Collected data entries
------------

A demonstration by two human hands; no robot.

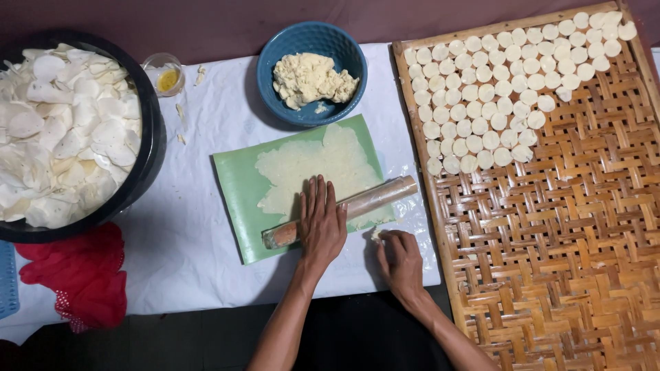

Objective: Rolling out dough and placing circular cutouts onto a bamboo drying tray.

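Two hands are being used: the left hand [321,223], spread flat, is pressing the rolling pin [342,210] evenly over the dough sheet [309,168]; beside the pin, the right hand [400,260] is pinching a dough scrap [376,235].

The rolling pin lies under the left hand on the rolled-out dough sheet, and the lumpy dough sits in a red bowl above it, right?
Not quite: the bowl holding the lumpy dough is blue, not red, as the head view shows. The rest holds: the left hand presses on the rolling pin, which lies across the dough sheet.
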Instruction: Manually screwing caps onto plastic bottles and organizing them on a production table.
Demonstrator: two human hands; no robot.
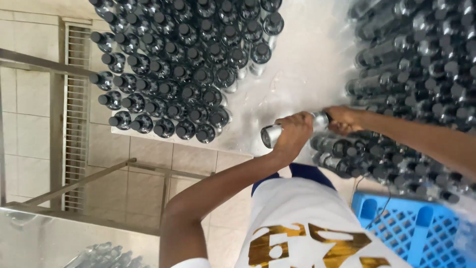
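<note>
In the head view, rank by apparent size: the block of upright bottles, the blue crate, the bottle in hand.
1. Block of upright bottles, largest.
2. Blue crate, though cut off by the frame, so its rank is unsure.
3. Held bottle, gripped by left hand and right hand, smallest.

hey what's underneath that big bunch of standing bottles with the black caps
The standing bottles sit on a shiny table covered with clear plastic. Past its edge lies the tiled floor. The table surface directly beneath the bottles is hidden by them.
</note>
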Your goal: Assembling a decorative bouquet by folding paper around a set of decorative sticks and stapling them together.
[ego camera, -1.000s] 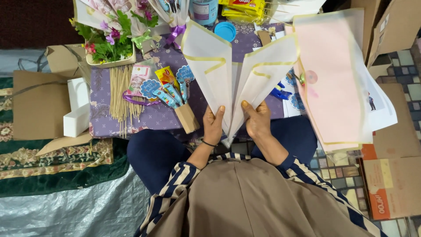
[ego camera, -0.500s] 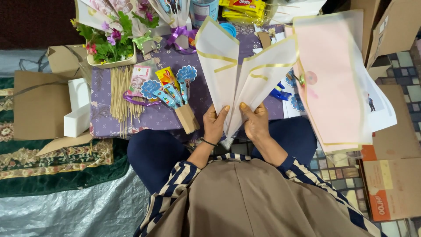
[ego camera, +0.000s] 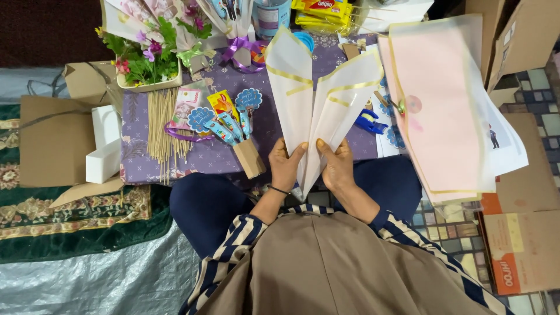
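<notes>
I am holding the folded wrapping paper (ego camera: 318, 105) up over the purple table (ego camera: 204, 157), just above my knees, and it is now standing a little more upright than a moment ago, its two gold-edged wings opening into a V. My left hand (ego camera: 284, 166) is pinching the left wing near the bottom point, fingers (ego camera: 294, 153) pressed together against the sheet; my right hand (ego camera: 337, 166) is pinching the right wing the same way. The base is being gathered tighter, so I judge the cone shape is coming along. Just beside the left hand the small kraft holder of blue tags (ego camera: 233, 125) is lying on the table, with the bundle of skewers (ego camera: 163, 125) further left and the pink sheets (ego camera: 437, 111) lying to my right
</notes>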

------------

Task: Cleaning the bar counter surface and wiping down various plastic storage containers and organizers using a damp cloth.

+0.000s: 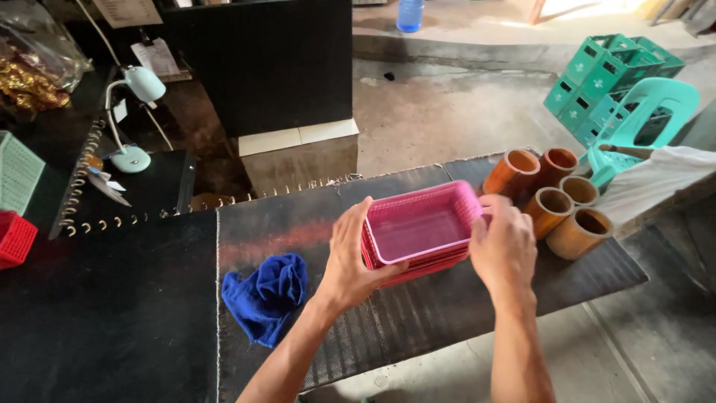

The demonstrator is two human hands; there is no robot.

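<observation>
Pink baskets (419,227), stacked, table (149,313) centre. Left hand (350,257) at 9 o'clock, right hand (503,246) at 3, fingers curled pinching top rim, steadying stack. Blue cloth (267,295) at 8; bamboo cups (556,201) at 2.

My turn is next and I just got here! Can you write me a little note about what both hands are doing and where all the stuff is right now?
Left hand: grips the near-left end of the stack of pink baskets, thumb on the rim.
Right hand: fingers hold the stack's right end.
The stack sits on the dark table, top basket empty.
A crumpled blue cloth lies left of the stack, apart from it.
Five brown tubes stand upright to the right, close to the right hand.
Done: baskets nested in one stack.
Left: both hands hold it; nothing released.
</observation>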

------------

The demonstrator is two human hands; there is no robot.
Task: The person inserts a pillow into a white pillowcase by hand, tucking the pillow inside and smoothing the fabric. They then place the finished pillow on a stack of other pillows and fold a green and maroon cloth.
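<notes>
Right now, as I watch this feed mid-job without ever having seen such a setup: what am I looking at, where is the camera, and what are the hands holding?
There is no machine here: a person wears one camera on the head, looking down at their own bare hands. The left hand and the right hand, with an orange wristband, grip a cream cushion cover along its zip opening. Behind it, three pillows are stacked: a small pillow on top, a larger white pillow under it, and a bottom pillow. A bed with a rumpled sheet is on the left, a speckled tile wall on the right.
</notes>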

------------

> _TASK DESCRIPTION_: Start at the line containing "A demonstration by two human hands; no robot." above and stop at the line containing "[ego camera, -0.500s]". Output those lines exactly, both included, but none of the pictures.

> _OUTPUT OF THE EXERCISE_:
A demonstration by two human hands; no robot.


Objective: Rolling out dough and placing circular cutouts onto a bamboo drying tray.

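Two hands are being used: the left hand [321,223], spread flat, is pressing the rolling pin [342,210] evenly over the dough sheet [309,168]; beside the pin, the right hand [400,260] is pinching a dough scrap [376,235].

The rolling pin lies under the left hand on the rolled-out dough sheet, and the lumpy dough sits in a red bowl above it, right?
Not quite: the bowl holding the lumpy dough is blue, not red, as the head view shows. The rest holds: the left hand presses on the rolling pin, which lies across the dough sheet.
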Instruction: Manually screwing caps onto plastic bottles and organizing them on a production table.
Demonstrator: two human hands; no robot.
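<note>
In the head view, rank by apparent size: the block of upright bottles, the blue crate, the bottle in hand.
1. Block of upright bottles, largest.
2. Blue crate, though cut off by the frame, so its rank is unsure.
3. Held bottle, gripped by left hand and right hand, smallest.

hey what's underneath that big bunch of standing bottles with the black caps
The standing bottles sit on a shiny table covered with clear plastic. Past its edge lies the tiled floor. The table surface directly beneath the bottles is hidden by them.
</note>
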Your goal: Assembling a decorative bouquet by folding paper around a set of decorative sticks and stapling them together.
[ego camera, -1.000s] 
[ego camera, -0.500s] 

No further work is required for this exercise.